Religious Practices

(From: The Religious Background of Beta Israel, Shoshana Ben-Dor, 1988)

The most important and holiest book for the Beta Israel community is the Orit, or Torah. The word Orit refers to the five books of the Torah, though the book itself includes all of the biblical writings translated into Ge’ez. The Orit is kept in a special place in the synagogue or in the home of one of the Kessim, wrapped in a leather binding and colorful fabrics. Ethiopian Jews live according to the laws of the Torah, as written, demonstrated by their special traditions such as the way they observe the Passover Seder.

In their prayers the yearning for peace in Jerusalem and desire to return to Zion are often expressed. The Book of Nehemiah is seen as a Halachic source. Some of the Beta Israel customs differ from those derived from external writings. There are those who connect this with the lengthy separation from the rest of world Jewry. Others note the similarities between these customs and those common among Jewish sects at the time of the Second Temple.

There are even certain similarities to early rabbinic Halacha, even though there is no doubt that Jews in Ethiopia were not familiar with the Mishnah and Gemarah. Similarities to early Halacha relate to matters of purity and impurity, the prayer order, and the approach to the Book of Nehemiah.

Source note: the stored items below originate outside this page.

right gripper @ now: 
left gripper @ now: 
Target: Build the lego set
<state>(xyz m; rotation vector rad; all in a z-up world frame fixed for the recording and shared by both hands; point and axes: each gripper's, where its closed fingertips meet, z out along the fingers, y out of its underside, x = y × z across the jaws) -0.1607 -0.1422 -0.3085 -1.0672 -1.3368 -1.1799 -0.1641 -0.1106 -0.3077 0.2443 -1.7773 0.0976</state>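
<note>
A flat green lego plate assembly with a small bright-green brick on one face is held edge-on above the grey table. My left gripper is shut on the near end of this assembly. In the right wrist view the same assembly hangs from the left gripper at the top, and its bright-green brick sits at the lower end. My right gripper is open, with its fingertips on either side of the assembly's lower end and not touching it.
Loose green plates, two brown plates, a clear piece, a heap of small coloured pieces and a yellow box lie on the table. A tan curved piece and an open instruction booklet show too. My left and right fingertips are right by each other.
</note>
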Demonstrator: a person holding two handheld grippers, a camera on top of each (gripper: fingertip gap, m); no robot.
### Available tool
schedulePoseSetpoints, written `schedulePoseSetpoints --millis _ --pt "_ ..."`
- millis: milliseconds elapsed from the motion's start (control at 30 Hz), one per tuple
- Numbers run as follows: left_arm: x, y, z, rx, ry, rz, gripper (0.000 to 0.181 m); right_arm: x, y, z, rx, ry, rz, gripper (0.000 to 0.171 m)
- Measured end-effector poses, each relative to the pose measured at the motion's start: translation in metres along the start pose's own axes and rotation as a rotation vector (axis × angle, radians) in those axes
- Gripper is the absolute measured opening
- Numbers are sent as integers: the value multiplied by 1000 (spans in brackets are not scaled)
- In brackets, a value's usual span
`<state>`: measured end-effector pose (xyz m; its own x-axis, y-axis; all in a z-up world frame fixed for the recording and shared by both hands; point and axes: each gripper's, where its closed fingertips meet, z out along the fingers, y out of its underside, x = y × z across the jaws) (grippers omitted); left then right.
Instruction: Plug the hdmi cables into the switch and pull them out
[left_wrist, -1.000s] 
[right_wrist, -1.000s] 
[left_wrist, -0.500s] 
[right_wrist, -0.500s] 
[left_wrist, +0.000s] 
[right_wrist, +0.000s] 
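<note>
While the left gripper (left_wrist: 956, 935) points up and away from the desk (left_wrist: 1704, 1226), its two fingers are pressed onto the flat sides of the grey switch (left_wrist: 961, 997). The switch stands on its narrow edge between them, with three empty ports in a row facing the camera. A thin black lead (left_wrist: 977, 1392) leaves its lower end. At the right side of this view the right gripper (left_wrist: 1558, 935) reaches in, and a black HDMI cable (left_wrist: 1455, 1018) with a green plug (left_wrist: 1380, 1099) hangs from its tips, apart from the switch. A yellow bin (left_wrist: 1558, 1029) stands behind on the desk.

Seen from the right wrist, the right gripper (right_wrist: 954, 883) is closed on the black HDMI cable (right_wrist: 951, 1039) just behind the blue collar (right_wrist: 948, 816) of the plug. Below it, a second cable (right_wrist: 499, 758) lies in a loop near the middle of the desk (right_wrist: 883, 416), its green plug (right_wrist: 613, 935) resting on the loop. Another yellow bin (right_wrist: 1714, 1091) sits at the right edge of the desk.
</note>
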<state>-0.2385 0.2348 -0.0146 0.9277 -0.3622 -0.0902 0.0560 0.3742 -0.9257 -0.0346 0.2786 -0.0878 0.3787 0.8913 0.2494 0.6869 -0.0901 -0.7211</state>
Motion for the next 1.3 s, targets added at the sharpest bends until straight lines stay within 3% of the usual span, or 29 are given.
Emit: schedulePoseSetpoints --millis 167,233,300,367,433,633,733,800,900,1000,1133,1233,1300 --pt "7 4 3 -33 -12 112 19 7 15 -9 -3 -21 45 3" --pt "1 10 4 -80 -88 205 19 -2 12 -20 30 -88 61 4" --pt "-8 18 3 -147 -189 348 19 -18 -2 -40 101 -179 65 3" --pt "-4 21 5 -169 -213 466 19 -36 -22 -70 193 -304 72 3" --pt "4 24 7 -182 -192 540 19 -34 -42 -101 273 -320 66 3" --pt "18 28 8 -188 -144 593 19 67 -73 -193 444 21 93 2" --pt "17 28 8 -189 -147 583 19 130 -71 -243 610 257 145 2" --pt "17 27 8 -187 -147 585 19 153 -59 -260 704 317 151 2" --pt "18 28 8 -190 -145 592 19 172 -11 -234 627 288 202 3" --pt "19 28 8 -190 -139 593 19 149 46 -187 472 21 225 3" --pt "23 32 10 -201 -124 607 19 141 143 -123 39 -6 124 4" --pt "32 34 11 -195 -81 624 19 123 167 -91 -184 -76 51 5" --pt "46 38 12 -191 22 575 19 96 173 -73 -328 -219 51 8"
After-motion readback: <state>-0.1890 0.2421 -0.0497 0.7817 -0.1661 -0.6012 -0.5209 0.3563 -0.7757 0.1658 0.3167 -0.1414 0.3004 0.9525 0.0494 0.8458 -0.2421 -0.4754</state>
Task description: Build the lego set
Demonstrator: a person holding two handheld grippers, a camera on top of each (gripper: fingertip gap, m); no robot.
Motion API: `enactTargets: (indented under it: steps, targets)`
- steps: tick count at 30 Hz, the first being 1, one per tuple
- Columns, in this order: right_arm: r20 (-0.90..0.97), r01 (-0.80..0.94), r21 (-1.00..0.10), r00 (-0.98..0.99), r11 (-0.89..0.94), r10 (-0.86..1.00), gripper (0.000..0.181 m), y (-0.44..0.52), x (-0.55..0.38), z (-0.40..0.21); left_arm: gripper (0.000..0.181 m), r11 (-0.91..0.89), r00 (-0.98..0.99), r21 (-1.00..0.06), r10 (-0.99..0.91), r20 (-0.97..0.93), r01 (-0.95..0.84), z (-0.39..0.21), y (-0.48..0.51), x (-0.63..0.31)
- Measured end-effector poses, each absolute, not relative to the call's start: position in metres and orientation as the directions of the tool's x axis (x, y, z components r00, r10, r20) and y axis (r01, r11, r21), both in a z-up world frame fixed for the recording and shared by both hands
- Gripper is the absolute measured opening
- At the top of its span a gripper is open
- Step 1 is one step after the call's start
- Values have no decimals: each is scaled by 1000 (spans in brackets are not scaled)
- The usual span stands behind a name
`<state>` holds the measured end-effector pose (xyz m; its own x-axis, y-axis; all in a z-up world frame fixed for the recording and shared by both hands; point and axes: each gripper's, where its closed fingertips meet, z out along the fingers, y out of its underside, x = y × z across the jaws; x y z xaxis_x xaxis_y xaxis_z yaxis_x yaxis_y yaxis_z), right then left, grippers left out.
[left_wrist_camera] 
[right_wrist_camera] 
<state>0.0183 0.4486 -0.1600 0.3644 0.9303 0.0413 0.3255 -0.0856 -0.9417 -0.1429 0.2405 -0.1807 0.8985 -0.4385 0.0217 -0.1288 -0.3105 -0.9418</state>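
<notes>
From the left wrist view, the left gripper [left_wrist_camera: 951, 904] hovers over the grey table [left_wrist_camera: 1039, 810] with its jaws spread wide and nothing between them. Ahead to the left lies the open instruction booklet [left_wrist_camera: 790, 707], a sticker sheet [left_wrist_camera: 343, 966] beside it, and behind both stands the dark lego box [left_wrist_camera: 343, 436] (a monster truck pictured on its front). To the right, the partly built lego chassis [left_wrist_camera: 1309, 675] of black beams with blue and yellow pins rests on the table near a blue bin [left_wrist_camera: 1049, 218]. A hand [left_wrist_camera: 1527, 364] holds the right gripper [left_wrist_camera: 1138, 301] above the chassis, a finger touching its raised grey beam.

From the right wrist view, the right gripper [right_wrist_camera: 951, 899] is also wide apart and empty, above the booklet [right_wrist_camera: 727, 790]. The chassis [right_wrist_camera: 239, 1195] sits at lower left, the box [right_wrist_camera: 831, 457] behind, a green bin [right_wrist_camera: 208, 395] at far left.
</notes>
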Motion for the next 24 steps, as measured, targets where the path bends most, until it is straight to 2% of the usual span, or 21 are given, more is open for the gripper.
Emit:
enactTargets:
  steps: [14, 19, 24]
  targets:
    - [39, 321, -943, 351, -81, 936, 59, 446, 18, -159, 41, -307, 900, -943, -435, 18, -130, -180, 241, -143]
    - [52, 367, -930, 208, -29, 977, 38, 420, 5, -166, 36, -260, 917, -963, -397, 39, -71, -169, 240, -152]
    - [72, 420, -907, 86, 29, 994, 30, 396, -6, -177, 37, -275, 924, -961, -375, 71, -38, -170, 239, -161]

Yet there are differences between Beta Israel traditions and rabbinic Halacha. For example, Ethiopian Jews do not have a rabbinic-halachic collection of writings, nor Talit (prayer shawl) or Tefillin. There are differences in the laws of kashrut, marriage and divorce laws, and prayer order. In short, many believe that Ethiopian Jewish traditions replicate those of ancient Judaism. Others emphasize the external influences, such as that of Christianity, on the Beta Israel traditions. In any case, Beta Israel has highly developed religious feelings and beliefs.